| INSTRUCTIONS FOR THE TASK |
Word for word, copy the data that follows and skip its pictures.

| DATA SEGMENT |
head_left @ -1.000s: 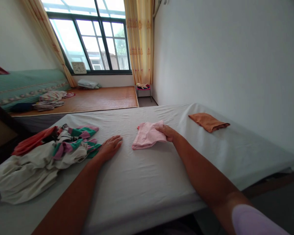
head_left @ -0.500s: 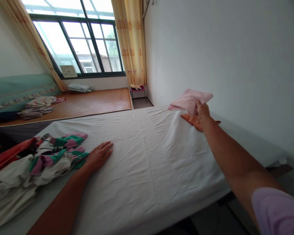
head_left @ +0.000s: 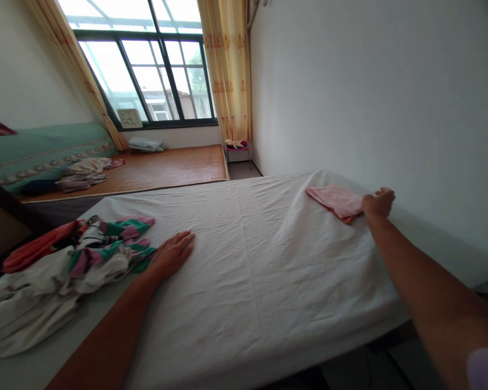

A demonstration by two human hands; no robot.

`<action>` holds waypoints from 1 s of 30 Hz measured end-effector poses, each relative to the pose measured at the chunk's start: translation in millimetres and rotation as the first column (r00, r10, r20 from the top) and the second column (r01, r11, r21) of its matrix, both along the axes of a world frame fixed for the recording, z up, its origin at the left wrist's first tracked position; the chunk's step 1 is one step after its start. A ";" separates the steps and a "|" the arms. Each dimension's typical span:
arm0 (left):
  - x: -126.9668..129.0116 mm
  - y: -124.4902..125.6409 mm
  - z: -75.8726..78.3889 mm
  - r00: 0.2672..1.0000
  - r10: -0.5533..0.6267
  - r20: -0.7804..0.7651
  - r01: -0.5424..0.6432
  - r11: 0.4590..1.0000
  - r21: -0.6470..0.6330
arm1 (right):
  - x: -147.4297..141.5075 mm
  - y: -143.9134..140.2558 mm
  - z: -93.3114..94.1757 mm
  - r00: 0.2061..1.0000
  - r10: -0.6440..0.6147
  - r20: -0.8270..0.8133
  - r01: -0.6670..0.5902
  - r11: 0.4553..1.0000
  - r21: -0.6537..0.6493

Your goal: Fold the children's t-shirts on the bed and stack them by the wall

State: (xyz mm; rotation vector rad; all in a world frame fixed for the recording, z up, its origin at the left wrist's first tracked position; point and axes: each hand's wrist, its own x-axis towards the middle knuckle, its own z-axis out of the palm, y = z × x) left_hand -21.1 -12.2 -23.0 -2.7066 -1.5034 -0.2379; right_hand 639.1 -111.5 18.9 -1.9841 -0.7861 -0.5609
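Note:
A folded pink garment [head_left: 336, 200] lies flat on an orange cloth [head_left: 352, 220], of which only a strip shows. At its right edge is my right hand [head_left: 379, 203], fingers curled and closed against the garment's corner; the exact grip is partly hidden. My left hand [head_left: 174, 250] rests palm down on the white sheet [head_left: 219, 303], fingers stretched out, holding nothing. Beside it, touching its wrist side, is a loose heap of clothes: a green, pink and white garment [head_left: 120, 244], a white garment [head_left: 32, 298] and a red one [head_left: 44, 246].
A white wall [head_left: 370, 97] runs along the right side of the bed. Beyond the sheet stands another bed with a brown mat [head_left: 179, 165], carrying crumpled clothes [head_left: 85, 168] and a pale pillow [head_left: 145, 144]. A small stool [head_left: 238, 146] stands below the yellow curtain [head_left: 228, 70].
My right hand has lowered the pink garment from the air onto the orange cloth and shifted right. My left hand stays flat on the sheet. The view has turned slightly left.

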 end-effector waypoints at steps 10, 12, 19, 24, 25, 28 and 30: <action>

| ANSWER |
head_left @ -1.000s: 
head_left @ -0.500s: 
head_left @ +0.000s: 

A demonstration by two human hands; no robot.

`<action>` holds waypoints from 1 s of 30 Hz measured end-effector poses, each relative to the pose measured at the chunk's start: translation in millimetres and rotation as the first column (r00, r10, r20 from the top) and the second column (r01, r11, r21) of its matrix, both along the axes of a world frame fixed for the recording, z up, its origin at the left wrist's first tracked position; the chunk's step 1 is one step after its start. A ";" separates the steps and a "|" the arms. Each dimension's typical span:
arm0 (left):
  - x: -126.9668..129.0116 mm
  - y: -124.4902..125.6409 mm
  - z: -75.8726..78.3889 mm
  - r00: 0.2672..1.0000
  - r10: -0.5533..0.6267
  - r20: -0.7804..0.7651
  - r01: -0.5424..0.6432
  - r11: 0.4590..1.0000
  - r21: -0.6470..0.6330
arm1 (right):
  - x: -147.4297..141.5075 mm
  - y: -143.9134..140.2558 mm
  - z: -93.3114..94.1757 mm
  - r00: 0.2061..1.0000
  - r10: -0.6440..0.6147
  - r20: -0.8270..0.8133
  - r01: -0.6670..0.5902
  - r11: 0.4553..1.0000
  - r21: -0.6537..0.6493

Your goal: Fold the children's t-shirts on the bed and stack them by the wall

State: (xyz mm; rotation vector rad; all in a world frame fixed for the recording, z up, its origin at the left wrist's first tracked position; point and axes: each hand's wrist, its own x-axis towards the middle knuckle, its own z-axis out of the palm, y = z × x) left_hand -21.1 -12.2 -23.0 -2.7066 -1.5034 -0.2379; right_hand 639.1 -111.5 18.9 -1.9841 -0.7861 -0.5609
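Note:
A folded pink garment [head_left: 336, 200] lies flat on an orange cloth [head_left: 352, 220], of which only a strip shows. At its right edge is my right hand [head_left: 379, 203], fingers curled and closed against the garment's corner; the exact grip is partly hidden. My left hand [head_left: 174, 250] rests palm down on the white sheet [head_left: 219, 303], fingers stretched out, holding nothing. Beside it, touching its wrist side, is a loose heap of clothes: a green, pink and white garment [head_left: 120, 244], a white garment [head_left: 32, 298] and a red one [head_left: 44, 246].
A white wall [head_left: 370, 97] runs along the right side of the bed. Beyond the sheet stands another bed with a brown mat [head_left: 179, 165], carrying crumpled clothes [head_left: 85, 168] and a pale pillow [head_left: 145, 144]. A small stool [head_left: 238, 146] stands below the yellow curtain [head_left: 228, 70].
My right hand has lowered the pink garment from the air onto the orange cloth and shifted right. My left hand stays flat on the sheet. The view has turned slightly left.
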
 end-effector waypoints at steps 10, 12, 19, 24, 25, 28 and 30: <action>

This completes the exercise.